There is some controversy over what GT actually is and Walsh and Holton organized the panel of experts to explain the extent of the theory.
“There is a lot of misunderstanding about grounded theory and it is frequently thought of as a qualitative research method. As classic grounded theorists, we don’t hold that view. GT can use any and all kinds of data and is a method where one of the key principles is emergence, not preconception, therefore it is beyond the borders of qualitative research.”
The panel was very well attended with many young scholars there to learn more about the methodology. Because of the level of interest, Walsh decided they should write a paper on the topic. It turned out to be a rather unique paper in a number of ways.
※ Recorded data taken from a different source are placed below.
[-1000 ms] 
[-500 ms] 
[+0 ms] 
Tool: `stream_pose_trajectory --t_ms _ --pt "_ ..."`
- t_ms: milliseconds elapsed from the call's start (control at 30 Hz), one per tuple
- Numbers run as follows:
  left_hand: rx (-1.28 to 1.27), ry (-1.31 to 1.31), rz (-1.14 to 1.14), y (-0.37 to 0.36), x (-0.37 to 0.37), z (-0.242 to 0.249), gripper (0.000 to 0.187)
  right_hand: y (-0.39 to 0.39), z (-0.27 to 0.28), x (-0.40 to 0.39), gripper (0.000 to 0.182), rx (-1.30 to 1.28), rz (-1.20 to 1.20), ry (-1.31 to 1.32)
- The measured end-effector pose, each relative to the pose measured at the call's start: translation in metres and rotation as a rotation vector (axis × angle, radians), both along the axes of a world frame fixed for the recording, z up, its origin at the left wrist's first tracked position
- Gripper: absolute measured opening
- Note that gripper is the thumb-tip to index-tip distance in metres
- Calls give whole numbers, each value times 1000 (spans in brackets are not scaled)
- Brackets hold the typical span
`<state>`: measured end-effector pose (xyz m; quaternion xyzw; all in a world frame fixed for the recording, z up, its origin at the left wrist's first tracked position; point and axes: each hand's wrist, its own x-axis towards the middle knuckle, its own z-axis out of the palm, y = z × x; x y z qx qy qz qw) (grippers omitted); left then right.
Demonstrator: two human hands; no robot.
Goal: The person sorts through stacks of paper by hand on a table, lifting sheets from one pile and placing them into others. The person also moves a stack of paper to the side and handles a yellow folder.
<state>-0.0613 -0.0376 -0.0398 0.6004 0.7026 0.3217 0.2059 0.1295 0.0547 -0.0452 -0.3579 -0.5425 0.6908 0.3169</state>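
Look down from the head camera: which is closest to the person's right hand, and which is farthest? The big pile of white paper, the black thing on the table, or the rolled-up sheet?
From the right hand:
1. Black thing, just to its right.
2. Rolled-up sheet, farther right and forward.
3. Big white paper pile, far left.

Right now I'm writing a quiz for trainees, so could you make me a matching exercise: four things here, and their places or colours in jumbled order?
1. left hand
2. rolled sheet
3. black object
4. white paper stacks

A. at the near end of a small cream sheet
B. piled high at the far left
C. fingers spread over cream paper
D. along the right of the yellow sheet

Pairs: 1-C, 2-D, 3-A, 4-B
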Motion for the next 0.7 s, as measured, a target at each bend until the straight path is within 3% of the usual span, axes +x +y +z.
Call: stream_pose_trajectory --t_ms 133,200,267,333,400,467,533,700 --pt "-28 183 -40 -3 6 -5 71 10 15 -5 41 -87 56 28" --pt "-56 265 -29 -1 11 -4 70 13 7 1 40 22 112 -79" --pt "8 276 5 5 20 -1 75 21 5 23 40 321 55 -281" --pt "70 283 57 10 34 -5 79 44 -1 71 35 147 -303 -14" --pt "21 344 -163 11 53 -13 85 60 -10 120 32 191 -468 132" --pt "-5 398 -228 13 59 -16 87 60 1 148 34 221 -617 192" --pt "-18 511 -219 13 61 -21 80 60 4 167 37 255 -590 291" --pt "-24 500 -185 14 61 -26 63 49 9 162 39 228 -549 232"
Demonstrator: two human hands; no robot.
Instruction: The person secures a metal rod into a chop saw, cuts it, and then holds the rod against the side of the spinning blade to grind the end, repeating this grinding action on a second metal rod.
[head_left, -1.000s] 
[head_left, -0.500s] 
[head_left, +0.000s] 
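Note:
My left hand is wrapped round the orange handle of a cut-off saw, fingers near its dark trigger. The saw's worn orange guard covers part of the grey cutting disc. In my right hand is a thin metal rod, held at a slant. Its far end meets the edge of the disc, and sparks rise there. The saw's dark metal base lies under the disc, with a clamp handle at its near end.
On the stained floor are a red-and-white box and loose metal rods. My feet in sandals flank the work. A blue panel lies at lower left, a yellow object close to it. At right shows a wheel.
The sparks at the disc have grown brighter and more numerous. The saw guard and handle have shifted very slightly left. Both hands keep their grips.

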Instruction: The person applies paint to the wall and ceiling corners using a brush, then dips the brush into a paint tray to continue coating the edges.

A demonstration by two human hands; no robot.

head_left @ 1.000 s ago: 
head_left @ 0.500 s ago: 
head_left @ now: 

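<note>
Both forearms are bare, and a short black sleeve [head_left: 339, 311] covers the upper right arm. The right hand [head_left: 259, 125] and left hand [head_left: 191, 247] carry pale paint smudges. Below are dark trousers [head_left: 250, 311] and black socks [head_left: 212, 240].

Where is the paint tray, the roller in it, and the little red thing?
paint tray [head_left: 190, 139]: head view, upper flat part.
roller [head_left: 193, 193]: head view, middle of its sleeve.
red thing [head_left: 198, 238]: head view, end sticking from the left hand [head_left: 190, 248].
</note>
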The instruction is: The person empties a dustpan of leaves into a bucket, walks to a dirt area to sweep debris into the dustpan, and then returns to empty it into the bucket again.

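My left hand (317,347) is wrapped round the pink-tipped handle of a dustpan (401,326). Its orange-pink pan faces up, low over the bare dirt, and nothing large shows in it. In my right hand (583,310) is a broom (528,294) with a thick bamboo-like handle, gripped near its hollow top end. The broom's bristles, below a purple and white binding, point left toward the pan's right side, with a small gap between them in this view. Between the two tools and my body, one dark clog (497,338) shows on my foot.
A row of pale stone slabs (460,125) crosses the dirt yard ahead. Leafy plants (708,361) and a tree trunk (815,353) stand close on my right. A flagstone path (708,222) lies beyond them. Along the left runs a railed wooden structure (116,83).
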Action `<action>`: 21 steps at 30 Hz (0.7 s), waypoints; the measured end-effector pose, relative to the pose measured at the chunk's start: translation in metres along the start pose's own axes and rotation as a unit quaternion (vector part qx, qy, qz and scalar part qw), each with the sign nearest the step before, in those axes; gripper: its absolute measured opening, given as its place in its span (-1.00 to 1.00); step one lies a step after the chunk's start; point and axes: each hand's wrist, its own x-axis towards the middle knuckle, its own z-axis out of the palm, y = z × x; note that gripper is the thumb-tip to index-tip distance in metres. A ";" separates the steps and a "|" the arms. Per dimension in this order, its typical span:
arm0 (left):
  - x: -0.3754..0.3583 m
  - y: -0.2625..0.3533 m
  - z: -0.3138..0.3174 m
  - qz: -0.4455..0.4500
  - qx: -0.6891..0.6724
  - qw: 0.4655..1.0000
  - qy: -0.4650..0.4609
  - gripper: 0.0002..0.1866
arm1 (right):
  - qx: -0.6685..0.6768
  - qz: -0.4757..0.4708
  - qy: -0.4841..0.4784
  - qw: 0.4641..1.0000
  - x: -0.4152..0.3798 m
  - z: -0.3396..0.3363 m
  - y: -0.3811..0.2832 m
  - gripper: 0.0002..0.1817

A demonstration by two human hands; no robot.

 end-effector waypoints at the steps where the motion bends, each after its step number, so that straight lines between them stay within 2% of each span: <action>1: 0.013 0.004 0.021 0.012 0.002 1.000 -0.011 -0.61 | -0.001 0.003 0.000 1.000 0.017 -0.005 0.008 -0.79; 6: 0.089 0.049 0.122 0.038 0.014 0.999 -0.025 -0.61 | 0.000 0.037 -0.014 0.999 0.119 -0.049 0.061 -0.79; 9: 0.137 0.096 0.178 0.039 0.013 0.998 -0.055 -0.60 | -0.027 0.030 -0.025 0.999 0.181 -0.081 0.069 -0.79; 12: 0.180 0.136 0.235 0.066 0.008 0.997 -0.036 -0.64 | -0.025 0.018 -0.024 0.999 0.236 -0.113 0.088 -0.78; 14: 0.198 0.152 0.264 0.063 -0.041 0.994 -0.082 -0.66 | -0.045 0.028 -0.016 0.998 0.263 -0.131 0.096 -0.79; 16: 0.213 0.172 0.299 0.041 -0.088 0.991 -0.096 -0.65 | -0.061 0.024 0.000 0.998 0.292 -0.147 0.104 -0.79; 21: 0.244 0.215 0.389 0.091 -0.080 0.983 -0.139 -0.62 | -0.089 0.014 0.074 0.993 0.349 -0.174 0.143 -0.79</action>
“Trying to publish a paper from a panel discussion is a bit challenging. She had in her mind a reflective conversation among scholars. So we took our presentation from the panel and wrote the paper as a conversation,” says Holton.
The paper was published in Organizational Research Methods, a top journal in the field. The journal editors sent it out for review to experts in the field of management and then came back with an interesting idea.
“They said, we think we would like you to do more than just revise the paper based on what the reviewers are saying, we would like to extend the conversation to include the reviewers comments.”
The result was almost a special issue, which explained to a wide range of scholars divergent perspectives on GT.
“The recognition as a prize-winning paper in a top journal was a complete surprise and an incredible honour”, says Holton.